Whenever the string "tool" turns up in a line of the data below, copy that line.

Supplied information Start Marker

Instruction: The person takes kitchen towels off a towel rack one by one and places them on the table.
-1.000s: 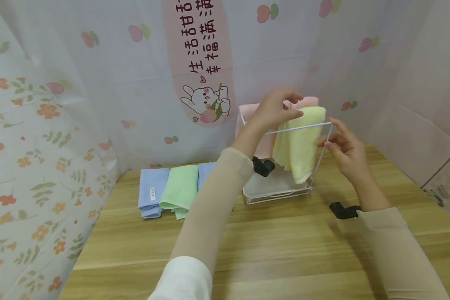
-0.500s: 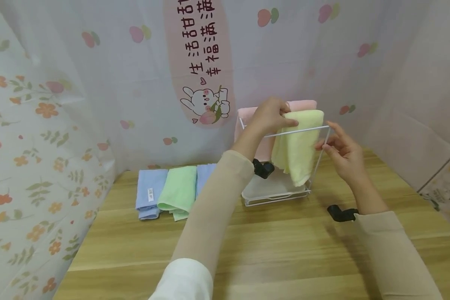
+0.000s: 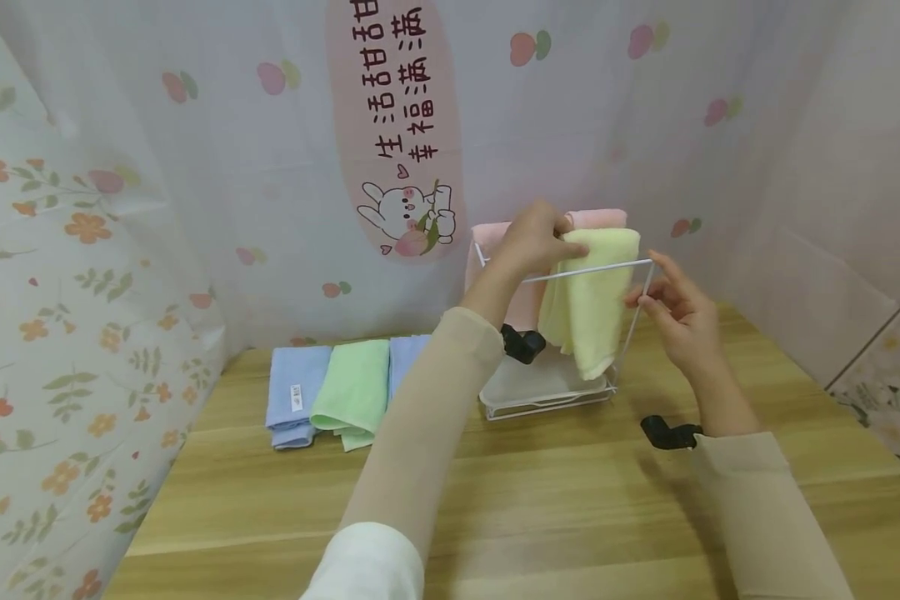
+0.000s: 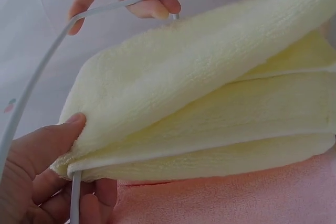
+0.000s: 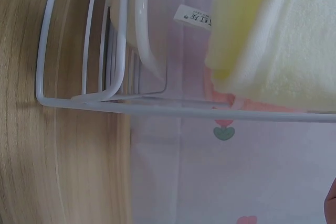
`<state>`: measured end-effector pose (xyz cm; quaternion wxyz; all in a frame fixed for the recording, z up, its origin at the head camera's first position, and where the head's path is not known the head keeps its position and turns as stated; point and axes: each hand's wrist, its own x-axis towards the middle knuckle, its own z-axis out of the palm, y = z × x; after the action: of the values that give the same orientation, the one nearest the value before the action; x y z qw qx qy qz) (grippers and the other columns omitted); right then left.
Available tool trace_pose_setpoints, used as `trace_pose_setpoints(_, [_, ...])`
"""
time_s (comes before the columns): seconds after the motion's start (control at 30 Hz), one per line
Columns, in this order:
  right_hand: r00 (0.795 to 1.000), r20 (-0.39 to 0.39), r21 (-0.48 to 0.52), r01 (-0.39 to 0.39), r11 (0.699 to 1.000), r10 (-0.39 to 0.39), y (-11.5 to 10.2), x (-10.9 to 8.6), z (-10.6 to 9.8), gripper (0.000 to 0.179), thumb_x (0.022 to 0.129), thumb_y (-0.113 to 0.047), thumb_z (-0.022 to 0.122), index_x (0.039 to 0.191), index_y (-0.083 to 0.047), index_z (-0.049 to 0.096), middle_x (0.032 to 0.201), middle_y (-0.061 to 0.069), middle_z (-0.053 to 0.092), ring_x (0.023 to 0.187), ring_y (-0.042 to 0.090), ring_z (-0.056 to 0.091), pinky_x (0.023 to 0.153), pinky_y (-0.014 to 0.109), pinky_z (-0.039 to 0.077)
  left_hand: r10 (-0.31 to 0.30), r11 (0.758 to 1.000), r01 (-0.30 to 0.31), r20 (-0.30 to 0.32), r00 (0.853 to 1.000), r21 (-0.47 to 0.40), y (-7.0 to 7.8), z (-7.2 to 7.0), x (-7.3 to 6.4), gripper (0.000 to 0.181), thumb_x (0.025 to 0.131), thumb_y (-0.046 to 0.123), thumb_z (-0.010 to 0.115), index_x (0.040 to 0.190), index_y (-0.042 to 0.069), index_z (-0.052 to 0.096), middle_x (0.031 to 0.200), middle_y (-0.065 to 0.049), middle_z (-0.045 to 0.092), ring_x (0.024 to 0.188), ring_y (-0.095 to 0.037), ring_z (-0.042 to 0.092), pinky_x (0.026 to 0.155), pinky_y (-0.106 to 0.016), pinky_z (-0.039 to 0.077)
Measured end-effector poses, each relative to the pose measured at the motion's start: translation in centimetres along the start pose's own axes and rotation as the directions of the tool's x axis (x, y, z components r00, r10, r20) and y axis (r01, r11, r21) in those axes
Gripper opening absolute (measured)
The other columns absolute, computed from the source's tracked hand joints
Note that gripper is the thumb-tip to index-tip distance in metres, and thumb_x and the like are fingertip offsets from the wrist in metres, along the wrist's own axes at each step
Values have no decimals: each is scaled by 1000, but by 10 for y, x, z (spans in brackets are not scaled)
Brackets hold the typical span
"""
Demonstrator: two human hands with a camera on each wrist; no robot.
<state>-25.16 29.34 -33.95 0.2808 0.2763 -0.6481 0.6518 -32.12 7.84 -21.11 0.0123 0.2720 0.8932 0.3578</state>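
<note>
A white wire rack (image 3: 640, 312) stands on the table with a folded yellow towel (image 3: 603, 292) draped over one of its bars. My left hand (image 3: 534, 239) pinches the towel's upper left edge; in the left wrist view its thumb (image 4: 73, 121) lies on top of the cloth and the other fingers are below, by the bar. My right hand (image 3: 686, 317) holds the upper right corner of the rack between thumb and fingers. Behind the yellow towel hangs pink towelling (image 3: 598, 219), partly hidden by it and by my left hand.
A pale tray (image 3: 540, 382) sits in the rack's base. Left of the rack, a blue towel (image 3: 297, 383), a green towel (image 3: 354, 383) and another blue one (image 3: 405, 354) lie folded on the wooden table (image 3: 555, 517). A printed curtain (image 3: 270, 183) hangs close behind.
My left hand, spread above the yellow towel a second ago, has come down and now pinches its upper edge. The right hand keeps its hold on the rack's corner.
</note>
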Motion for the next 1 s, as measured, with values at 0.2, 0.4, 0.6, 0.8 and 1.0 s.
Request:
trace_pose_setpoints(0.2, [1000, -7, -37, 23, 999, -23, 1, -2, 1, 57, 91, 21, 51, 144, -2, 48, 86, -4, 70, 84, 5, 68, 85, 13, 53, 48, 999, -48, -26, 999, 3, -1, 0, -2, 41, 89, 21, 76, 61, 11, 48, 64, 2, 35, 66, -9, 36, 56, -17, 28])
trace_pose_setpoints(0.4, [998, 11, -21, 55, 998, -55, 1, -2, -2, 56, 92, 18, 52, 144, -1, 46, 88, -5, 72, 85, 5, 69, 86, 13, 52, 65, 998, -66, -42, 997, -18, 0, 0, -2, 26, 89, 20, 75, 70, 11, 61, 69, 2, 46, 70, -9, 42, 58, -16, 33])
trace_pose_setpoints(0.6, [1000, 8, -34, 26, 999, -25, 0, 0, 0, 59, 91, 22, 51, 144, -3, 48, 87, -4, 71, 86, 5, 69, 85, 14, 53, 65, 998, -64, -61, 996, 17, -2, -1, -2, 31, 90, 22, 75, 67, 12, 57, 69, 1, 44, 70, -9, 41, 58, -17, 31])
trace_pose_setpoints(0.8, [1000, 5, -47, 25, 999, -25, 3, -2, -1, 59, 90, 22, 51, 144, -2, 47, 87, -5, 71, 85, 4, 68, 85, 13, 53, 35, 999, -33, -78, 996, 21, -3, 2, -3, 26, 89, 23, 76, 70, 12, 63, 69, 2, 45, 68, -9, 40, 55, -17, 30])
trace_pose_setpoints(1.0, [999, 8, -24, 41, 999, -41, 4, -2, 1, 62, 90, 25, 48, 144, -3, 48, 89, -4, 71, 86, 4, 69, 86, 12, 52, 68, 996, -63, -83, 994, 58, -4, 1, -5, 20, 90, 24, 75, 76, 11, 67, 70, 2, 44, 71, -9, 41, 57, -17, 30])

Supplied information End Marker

Answer to this exercise>
Available tool trace_pose_setpoints, used as `trace_pose_setpoints(_, [_, ...])`
Measured end-effector poses, each relative to the pose measured at the motion's start: translation in centimetres along the start pose's own axes and rotation as the directions of the tool's x axis (x, y, z components r00, r10, r20) and y axis (r01, r11, r21) in those axes

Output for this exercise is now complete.